[Instructions for the task]: Transcribe the listing exactly, skipping every picture.

========================================================================

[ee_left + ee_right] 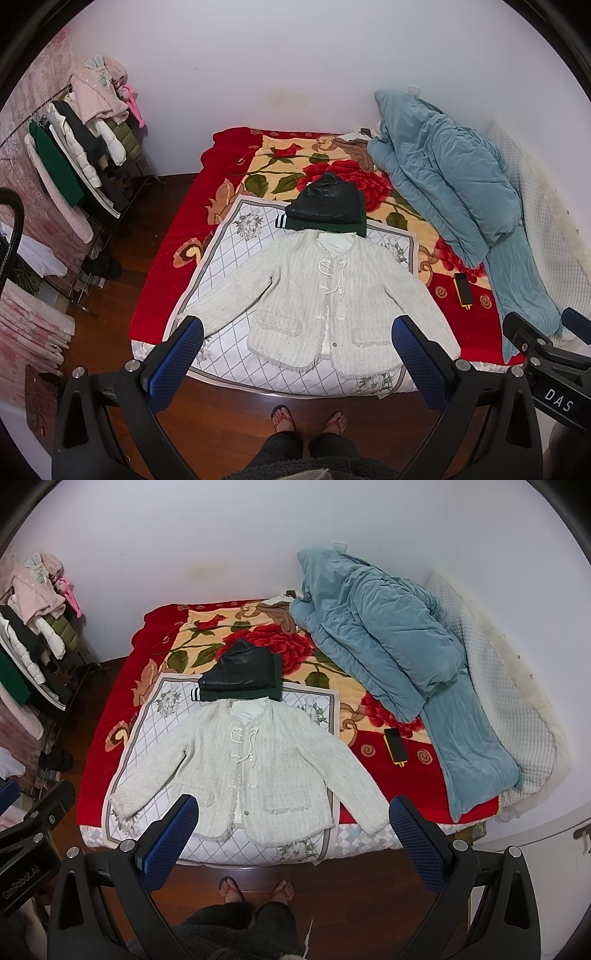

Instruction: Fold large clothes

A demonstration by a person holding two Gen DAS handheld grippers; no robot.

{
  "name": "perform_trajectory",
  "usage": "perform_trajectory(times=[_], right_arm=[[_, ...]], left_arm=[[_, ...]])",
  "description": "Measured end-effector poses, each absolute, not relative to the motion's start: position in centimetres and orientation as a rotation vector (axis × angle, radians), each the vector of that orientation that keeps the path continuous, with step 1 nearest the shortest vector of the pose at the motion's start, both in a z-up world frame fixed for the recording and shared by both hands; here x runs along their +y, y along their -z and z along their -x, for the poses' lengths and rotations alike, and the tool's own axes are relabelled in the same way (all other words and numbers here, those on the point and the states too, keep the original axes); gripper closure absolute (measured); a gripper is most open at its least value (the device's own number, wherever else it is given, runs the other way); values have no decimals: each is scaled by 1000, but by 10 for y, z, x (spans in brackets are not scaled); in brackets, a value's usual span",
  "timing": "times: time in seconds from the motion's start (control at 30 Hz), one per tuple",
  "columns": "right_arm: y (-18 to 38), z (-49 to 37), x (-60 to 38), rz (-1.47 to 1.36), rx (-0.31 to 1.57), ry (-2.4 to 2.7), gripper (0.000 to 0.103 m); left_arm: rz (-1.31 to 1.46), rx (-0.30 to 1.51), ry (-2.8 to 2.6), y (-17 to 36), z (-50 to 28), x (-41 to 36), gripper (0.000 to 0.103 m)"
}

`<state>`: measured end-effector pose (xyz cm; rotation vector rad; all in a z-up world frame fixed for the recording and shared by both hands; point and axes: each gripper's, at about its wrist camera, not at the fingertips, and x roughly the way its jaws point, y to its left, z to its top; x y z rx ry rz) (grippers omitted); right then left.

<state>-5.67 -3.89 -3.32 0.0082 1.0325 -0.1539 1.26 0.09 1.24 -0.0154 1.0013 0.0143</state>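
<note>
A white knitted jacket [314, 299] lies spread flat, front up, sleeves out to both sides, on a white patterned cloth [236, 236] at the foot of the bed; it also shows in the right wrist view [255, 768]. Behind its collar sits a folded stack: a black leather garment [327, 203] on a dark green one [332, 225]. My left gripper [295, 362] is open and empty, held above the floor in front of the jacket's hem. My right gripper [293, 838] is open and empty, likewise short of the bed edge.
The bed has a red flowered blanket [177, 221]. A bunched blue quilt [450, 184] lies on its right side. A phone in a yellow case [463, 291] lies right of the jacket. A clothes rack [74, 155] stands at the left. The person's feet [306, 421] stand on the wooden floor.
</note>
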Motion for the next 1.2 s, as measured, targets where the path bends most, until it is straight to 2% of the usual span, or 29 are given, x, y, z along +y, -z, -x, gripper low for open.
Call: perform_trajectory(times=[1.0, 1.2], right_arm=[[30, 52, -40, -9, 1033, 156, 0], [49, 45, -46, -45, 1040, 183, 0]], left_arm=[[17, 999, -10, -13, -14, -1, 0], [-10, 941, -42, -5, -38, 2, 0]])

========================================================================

[Response]:
[ee_left + ee_right] 

Instruction: Fold large clothes

A demonstration by a person holding two Gen DAS handheld grippers; no robot.

{
  "name": "perform_trajectory",
  "usage": "perform_trajectory(times=[_], right_arm=[[_, ...]], left_arm=[[_, ...]])",
  "description": "Measured end-effector poses, each absolute, not relative to the motion's start: position in centimetres and orientation as a rotation vector (axis × angle, radians), each the vector of that orientation that keeps the path continuous, with step 1 nearest the shortest vector of the pose at the motion's start, both in a z-up world frame fixed for the recording and shared by both hands; here x runs along their +y, y along their -z and z along their -x, for the poses' lengths and rotations alike, and the tool's own axes are relabelled in the same way (all other words and numbers here, those on the point and the states too, keep the original axes); gripper closure absolute (measured); a gripper is most open at its least value (the device's own number, wherever else it is given, runs the other way); values have no decimals: each is scaled by 1000, but by 10 for y, z, x (spans in brackets are not scaled); in brackets, a value's usual span",
  "timing": "times: time in seconds from the motion's start (control at 30 Hz), one per tuple",
  "columns": "right_arm: y (-18 to 38), z (-49 to 37), x (-60 to 38), rz (-1.47 to 1.36), rx (-0.31 to 1.57), ry (-2.4 to 2.7), gripper (0.000 to 0.103 m); left_arm: rz (-1.31 to 1.46), rx (-0.30 to 1.51), ry (-2.8 to 2.6), y (-17 to 36), z (-50 to 28), x (-41 to 36), gripper (0.000 to 0.103 m)"
}

`<state>`: measured end-effector pose (xyz cm; rotation vector rad; all in a z-up world frame fixed for the recording and shared by both hands; point and axes: each gripper's, at about its wrist camera, not at the fingertips, and x roughly the way its jaws point, y to its left, z to its top; x y z rx ry rz) (grippers omitted); right then left.

<state>-5.67 -3.89 -3.32 0.0082 1.0325 -0.1539 1.26 0.09 1.24 -0.0154 1.0013 0.0143</state>
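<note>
A white knitted jacket [314, 299] lies spread flat, front up, sleeves out to both sides, on a white patterned cloth [236, 236] at the foot of the bed; it also shows in the right wrist view [255, 768]. Behind its collar sits a folded stack: a black leather garment [327, 203] on a dark green one [332, 225]. My left gripper [295, 362] is open and empty, held above the floor in front of the jacket's hem. My right gripper [293, 838] is open and empty, likewise short of the bed edge.
The bed has a red flowered blanket [177, 221]. A bunched blue quilt [450, 184] lies on its right side. A phone in a yellow case [463, 291] lies right of the jacket. A clothes rack [74, 155] stands at the left. The person's feet [306, 421] stand on the wooden floor.
</note>
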Motion for the next 1.2 s, as measured, targets where the path bends most, until it is straight to 2% of the usual span, or 29 are given, x, y, z along +y, -z, -x, gripper low for open.
Call: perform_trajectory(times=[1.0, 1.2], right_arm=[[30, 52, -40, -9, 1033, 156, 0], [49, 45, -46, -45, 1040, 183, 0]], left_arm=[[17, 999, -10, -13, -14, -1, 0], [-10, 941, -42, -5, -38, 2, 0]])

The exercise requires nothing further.